We can optimize bandwidth by remembering recent transaction output and referring to them by short index instead of a fully serialized output structure (128 bytes for predicate+anchor+value). Then, a single lane contains not
(4+3)*32
bytes of commitments, but only3*32
. On small transactions, r1cs proof would dominate, but on larger, aggregated transactions, we can achieve up to 40% bandwidth savings for realistic aggregation sizes (16x16—32x32).Note: even radical savings with hypothetical vector-commitment for values (32 bytes instead of 64 - not sure if that's even possible w/o wasting bandwidth for more proofs), packing predicate into the value commitment (MW-style) and minimizing VM format overhead to zero, we can push 40% gains to 70% gains, which is roughly "3x with crazy hard-core optimizations VS 2x with simple optimization".
So, taking simple optimization of 32x32 aggregations and 336 bytes per logical payment (2x2), and a cap of 10 payments per second, the daily bandwidth is 290 MB instead of 800 MB as in our earlier example. To make this runnable on phones we need to trim the throughput 10x more to make the monthly data fit in under 1GB — to just 1 payment per second. That's pretty unrealistic.
SPV costs
Given that the light clients (individual mobile devices) are not going to be able to casually run full nodes in background (although, they absolutely can if the user dedicates them to — e.g. in a point-of-sale application), we need a simplified security model for them, aka "simplified payment verification".
(1) Client only tracks block headers and confirms payment via a merkle proof of its inclusion.
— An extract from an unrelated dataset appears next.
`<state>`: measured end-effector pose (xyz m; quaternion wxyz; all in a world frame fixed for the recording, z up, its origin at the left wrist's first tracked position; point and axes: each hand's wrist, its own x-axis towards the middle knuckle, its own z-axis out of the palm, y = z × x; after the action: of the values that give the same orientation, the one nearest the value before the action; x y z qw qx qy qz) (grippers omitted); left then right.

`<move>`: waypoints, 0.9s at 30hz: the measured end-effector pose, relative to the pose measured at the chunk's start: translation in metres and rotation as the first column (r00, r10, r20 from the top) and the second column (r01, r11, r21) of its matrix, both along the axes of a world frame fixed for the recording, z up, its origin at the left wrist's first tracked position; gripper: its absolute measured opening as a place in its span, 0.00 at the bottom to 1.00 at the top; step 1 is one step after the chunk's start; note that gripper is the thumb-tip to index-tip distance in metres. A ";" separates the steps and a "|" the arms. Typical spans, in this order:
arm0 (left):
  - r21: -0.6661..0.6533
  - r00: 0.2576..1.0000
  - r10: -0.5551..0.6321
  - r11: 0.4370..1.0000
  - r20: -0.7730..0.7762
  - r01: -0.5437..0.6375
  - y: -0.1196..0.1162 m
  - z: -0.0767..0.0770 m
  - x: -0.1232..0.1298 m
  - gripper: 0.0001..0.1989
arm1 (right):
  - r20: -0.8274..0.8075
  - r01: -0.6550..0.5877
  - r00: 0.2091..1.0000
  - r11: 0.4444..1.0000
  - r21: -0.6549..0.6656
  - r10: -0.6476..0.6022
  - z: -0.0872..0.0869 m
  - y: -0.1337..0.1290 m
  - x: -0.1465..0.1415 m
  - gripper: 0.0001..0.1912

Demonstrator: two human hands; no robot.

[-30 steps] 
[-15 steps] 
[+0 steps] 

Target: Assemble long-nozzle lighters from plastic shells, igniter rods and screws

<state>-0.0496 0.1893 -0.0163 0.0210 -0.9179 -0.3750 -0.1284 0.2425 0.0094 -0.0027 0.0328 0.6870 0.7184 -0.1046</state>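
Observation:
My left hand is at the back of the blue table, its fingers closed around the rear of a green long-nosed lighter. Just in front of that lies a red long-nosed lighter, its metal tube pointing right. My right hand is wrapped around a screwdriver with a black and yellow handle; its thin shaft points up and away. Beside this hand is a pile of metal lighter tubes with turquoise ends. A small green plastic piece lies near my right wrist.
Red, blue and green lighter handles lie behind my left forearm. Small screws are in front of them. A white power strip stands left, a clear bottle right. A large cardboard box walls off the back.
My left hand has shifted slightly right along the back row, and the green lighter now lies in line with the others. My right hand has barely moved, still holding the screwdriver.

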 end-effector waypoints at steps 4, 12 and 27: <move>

The bandwidth depends linearly on the frequency of blocks (every 1 sec in the most loaded case, 3-5 sec more realistically) and not on their contents. For 1000 outputs per block per second, and 1Kb of header data including consensus proofs, the daily bandwidth becomes 84 Mb (≈2.5Gb/month). With 5 second interval (100 payments/sec throughput), it becomes 17 Mb (≈0.500 Gb/month).
This can be optimized further by using skiplist-style reference to skip over 1024 blocks to bring down the bandwidth by a giant factor.
(2) SPV clients are likely to be users of payment channels, which requires watching the chain for forced channel settlements. To avoid simply outsourcing watching for such settlements to other parties, we need a more efficient way to query subset of block data per each block, that allows to detect the settlement.
ZkVM makes output created by a contract fully deterministic, so the user can request merkle paths for a prefix of that (unexpected) utxo ID. Quorum members then can produce those log-sized proofs for all utxos created with such prefix per block. As of proof for "nothing with this prefix at this time" (typical case), it is simply a joint merkle-path for two neighbour items around the prefix, of size
log(outputs_per_block)*32
(300 bytes per block) which is 25 Mb/day (1 block/sec) or 5 Mb/day (5 blocks/sec).Payment channels normally have large contest period, so the forced-settlement utxo is guaranteed to exist over some number of blocks N — this means the user may request proofs of inclusion only every N/10 blocks to have guaranteed detection of the settlement with at most 10% of contest period wasted.